* **PROBLEM**: From the records below, transcribe exactly the lines that begin at the line with "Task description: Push" and end at the line with "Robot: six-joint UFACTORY", both included.

* **DATASET RECORDS**:
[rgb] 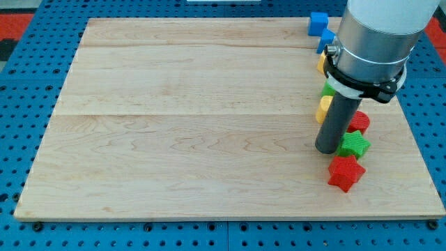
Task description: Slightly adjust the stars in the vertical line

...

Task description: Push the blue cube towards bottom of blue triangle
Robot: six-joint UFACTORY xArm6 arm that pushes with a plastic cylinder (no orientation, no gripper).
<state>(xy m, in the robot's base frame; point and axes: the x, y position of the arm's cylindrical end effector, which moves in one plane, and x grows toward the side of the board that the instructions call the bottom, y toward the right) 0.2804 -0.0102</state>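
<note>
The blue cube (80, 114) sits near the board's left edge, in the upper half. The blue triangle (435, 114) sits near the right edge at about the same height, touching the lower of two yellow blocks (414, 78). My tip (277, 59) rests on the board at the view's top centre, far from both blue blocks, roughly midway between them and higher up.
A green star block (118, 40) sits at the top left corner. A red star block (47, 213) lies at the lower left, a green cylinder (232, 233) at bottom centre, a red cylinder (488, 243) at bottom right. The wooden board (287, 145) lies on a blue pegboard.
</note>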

* **RESPONSE AREA**:
Task description: Push the blue cube towards bottom of blue triangle
Robot: six-joint UFACTORY xArm6 arm that pushes with a plastic cylinder (no orientation, no gripper).

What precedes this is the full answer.